# Getting Started with LLVM core Libraries
## Ch5 The LLVM Intermediate Representation
### Introducing LLVM IR in-memory model
+ Class
`Function`: represent common IR
`Instruction`: represent common IR
+ prefix
`%` for local variables.
`@` for global variables.
+ IR
`alloca` can reserve stack frame of current function.
+ C++ class that represents IR
1. The `Module` class aggregates all the data for translation. [Full Interface](http://llvm.org/docs/doxygen/html/classllvm_1_1Module.html)
2. The `Function` class contains information about function definitions and declarations. The argument of a function can be accessed using `Fuction::arg_iterator` and `begin()/end()`. [Full Interface](http://llvm.org/docs/doxygen/html/classllvm_1_1Function.html)
3. The `BasicBlock` class encapsulates LLVM instructions. Using `getTerminator()` allows you retrieve the last instruction of this BB. Additionally, `getSinglePredecessor()` can be used to obtain the single predecessor of this BB. [Full Interface](https://llvm.org/doxygen/classllvm_1_1BasicBlock.html)
4. The `Instruction` class represents a signle instruction of LLVM IR. You can retrieve the opcode using `getOpcode()`, which return an enumeration type of `llvm::Instruction`. You can access operands using the methods `op_begin()` and `op_end()`, which are inherited from the `User
+ `Value` and `User` class allow you easily nevigate use-def and def-use chain. `User` inherits from `Value`.
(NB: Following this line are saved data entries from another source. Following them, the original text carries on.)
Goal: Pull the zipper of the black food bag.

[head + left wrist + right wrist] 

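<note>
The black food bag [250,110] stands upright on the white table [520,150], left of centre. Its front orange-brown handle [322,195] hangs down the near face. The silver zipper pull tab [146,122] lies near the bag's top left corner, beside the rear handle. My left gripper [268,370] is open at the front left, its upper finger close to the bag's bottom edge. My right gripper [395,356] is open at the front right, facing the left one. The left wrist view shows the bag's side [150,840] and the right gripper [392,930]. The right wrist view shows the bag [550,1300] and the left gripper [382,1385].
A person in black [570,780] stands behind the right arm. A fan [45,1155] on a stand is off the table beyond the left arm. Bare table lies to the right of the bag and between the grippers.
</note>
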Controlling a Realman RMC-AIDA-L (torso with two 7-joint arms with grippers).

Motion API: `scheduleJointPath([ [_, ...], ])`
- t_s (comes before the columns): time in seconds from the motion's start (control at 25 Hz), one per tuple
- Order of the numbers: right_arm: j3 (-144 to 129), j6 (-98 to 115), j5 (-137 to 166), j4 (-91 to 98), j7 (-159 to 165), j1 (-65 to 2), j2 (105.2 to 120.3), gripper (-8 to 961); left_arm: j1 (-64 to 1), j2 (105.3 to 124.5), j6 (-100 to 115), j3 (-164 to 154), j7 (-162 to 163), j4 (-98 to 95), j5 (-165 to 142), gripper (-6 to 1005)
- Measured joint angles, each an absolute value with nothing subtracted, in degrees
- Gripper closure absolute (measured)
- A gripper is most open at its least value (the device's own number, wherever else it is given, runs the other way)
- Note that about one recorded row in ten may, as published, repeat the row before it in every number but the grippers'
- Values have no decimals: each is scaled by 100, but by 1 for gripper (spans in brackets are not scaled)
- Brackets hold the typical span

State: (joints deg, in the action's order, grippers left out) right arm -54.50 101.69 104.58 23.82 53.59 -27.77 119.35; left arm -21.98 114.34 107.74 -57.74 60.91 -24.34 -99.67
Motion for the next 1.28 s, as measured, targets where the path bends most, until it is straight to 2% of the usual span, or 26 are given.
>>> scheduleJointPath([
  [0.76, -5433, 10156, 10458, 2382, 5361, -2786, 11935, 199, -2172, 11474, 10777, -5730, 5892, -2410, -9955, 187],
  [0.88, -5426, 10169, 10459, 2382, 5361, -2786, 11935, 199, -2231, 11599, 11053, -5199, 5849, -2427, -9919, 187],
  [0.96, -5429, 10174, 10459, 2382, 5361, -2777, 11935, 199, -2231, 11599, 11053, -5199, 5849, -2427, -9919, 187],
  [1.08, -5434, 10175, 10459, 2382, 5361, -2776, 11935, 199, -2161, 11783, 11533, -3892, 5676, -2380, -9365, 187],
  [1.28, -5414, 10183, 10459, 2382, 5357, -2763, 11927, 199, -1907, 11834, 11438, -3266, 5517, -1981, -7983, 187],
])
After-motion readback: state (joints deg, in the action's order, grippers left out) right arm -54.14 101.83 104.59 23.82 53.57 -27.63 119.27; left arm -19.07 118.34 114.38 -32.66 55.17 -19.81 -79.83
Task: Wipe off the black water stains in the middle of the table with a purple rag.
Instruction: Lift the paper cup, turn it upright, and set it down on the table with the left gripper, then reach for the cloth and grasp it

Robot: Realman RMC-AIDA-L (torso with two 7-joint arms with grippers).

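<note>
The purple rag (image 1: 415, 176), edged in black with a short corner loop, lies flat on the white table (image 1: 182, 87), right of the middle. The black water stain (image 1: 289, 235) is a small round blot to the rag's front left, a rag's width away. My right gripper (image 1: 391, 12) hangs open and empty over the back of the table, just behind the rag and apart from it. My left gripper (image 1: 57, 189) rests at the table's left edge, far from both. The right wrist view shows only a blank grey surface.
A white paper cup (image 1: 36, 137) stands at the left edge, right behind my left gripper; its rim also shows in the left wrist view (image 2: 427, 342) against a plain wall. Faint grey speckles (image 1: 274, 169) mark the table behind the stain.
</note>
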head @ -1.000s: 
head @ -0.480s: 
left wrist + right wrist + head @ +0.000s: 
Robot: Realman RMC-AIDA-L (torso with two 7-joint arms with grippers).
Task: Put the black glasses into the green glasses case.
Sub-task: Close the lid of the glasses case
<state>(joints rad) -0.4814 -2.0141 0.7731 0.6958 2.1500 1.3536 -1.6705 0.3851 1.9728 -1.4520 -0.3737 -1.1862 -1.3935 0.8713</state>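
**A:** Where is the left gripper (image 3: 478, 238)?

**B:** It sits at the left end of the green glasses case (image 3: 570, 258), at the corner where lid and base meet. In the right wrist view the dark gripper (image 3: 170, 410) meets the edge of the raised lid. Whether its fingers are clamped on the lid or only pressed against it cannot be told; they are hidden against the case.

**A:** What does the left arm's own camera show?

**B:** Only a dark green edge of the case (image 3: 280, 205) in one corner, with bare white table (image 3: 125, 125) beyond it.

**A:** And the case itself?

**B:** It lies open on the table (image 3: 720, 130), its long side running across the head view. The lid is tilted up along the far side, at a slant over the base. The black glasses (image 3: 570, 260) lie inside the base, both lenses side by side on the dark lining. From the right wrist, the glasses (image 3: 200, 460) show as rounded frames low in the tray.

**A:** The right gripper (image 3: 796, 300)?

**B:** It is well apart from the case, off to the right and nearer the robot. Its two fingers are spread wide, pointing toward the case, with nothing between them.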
+ The use-def chain indicates that the `User` use what kind of `Value`. The def-use chain keeps track of which other `Value`(include `User`) use this `Value`, is called `use list`.
+ A class that inherits from `Value` is defined to provide a result that can used by another entities. `Value` define the method `use_begin()` and `use_end()` which make you can iterate through all `User`. `Value` has a powerful method called `replaceAllUsesWith()`, it can nevigate through all `User` of this `Value` and replace them by another `Value`. [Full Interface](https://llvm.org/doxygen/classllvm_1_1Value.html)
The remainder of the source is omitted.